My students occasionally claim that a play like As You Like It is “trivial”; they do not see the skull beneath the skin. They prefer the robust agonies of Romeo and Juliet, where the skull is on the table in plain view. But Shakespearean comedy is like a Dürer engraving, in which the loving couple, arm in arm, share the pictorial space with a little grinning death. It is he that gives meaning to their passion. Thus we hear that the Princess of France in Love's Labor's Lost had a sister who died of love. We are startled; the detail does not seem to fit. But it does fit—in fact, it is crucial, prefiguring both the entrance of Marcade and the tasks allotted to the suitors. Viola-Cesario invents a similar sister, who never told her love and pined away like Patience on a monument, smiling at grief. The sister is a fiction, but she demonstrates a truth. Titania clings to the changeling boy for love of his mother, who once sat and gossiped with her on the sands; “but she, being mortal, of that boy did die.” There the antic sits, an undeclared, essential character in every comedy, awaiting his cue. In the development of Shakespearean drama his part grows larger and larger, until finally he transforms comedy from the thing it was—and leads the way to the darker genres of tragedy and romance.

Note

Like so many commentators on Shakespearean comedy, I am indebted to C. L. Barber's seminal study, Shakespeare's Festive Comedy (Princeton: Princeton Univ. Press, 1959). Other works that have influenced my thoughts on the plays include two that I admire as much for their methodology as for their particular perceptions: Sigurd Burckhardt's Shakespearean Meanings (Princeton: Princeton Univ. Press, 1968) and Rosalie Colie's Shakespeare's Living Art (Princeton: Princeton Univ. Press, 1974).
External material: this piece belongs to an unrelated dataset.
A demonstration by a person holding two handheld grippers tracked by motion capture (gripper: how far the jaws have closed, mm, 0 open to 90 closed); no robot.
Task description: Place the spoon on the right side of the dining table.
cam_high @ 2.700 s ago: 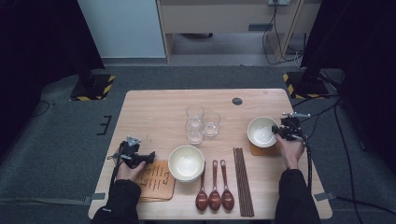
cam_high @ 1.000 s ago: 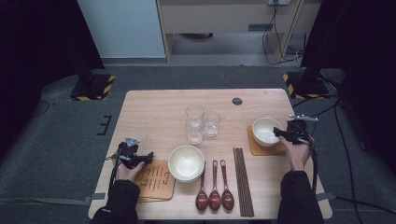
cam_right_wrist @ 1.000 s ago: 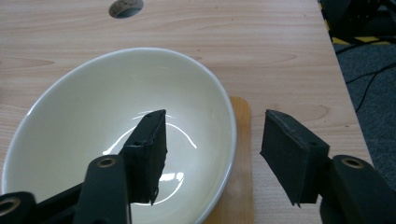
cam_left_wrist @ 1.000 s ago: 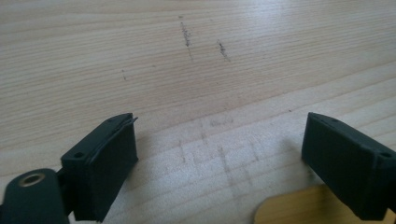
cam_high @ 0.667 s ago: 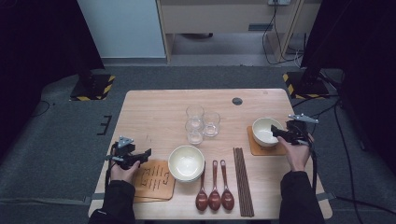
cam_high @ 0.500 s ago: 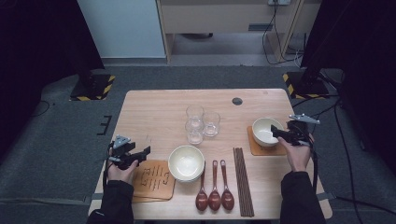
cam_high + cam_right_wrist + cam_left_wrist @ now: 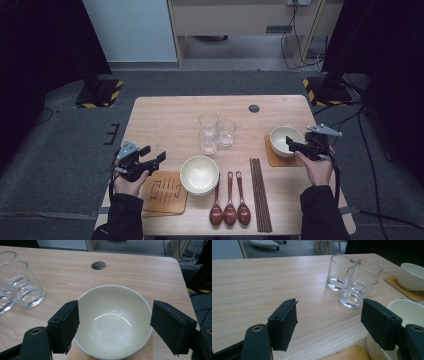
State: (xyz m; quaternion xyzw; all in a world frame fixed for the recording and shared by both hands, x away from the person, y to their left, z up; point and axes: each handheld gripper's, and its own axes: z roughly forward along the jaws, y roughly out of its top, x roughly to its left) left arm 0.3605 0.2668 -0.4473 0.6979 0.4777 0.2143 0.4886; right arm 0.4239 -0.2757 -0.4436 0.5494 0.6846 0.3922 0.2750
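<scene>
Both grippers are hovering with jaws spread wide over a wooden tabletop laid with bowls, glasses and cutlery.

The right gripper is holding nothing, its jaws standing either side of a cream bowl that is sitting on a coaster near the right edge. The left gripper is pointing empty at three clear glasses clustered mid-table, with a second cream bowl just beside it and a patterned coaster below. Three brown spoons and dark chopsticks are lying at the near edge.
</scene>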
Other useful works on the comedies include Alexander Leggatt, Shakespeare's Comedy of Love (London: Methuen, 1974); Northrop Frye, A Natural Perspective (New York: Columbia Univ. Press, 1965); David Young, The Heart's Forest (New Haven: Yale Univ. Press, 1972); and Larry S. Champion, The Evolution of Shakespeare's Comedy (Cambridge, Mass.: Harvard Univ. Press, 1970). John Hollander's essay, “‘Twelfth Night’ and the Morality of Indulgence” (Sewanee Review, LXVIII, [1959], reprinted in Alvin Kernan, ed., Modern Shakespearean Criticism (New York: Harcourt, Brace, 1970) has many interesting things to say about that play.

In matters art historical, I have gained valuable information and insights from Erwin Panofsky, The Life and Art of Albrecht Durer, 4th Ed. (Princeton: Princeton Univ. Press, 1955); Roy Strong, The English Icon (London: Routledge and Kegan Paul, 1969); and Ernest B. Gilman, The Curious Perspective (New Haven: Yale Univ. Press, 1978).
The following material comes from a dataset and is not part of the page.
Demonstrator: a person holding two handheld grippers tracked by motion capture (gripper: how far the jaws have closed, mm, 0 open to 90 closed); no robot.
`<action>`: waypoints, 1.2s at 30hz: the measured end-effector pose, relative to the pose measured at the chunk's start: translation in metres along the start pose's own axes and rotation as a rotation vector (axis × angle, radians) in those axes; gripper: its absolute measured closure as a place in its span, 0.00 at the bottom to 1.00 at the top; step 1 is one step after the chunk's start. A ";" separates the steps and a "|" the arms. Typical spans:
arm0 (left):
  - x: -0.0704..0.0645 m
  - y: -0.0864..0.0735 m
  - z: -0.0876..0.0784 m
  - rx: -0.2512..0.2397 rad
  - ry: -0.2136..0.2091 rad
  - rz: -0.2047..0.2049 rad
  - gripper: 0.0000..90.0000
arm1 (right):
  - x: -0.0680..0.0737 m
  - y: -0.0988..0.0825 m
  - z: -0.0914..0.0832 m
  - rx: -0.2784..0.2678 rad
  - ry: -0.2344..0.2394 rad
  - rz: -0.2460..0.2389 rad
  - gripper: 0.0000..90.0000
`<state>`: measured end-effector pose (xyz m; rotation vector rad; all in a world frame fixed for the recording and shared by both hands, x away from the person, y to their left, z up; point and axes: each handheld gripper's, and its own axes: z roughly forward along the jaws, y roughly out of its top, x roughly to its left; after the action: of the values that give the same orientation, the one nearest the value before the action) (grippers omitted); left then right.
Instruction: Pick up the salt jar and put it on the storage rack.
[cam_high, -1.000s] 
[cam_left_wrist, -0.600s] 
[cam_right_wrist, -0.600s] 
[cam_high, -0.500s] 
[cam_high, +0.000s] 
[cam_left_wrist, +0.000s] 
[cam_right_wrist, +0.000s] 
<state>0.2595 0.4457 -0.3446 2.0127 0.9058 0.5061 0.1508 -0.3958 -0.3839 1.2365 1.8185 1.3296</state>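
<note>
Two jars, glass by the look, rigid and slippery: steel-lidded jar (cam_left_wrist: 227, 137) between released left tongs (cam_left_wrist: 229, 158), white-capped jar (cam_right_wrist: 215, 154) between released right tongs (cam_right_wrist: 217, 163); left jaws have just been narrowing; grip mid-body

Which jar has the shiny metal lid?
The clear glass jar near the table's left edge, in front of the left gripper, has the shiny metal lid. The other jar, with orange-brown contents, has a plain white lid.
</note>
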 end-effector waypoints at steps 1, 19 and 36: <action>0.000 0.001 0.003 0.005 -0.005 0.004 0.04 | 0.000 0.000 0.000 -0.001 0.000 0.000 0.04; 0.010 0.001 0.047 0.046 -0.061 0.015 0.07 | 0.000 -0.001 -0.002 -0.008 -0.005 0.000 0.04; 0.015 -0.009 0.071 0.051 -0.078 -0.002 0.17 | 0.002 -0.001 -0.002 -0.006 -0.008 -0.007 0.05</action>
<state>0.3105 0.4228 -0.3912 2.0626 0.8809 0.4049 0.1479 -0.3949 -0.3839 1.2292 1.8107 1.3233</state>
Anthropological works that bear upon the subject include Arnold Van Gennep, The Rites of Passage, trans. Monika B. Vizedom and Gabrielle L. Caffee (Chicago: Univ. of Chicago Press, 1960—orig. pub. 1908); Victor Turner, Dramas, Fields, and Metaphors (Ithaca: Cornell Univ. Press, 1974); and Clifford Geertz, The Interpretation of Cultures (New York: Basic Books, 1973).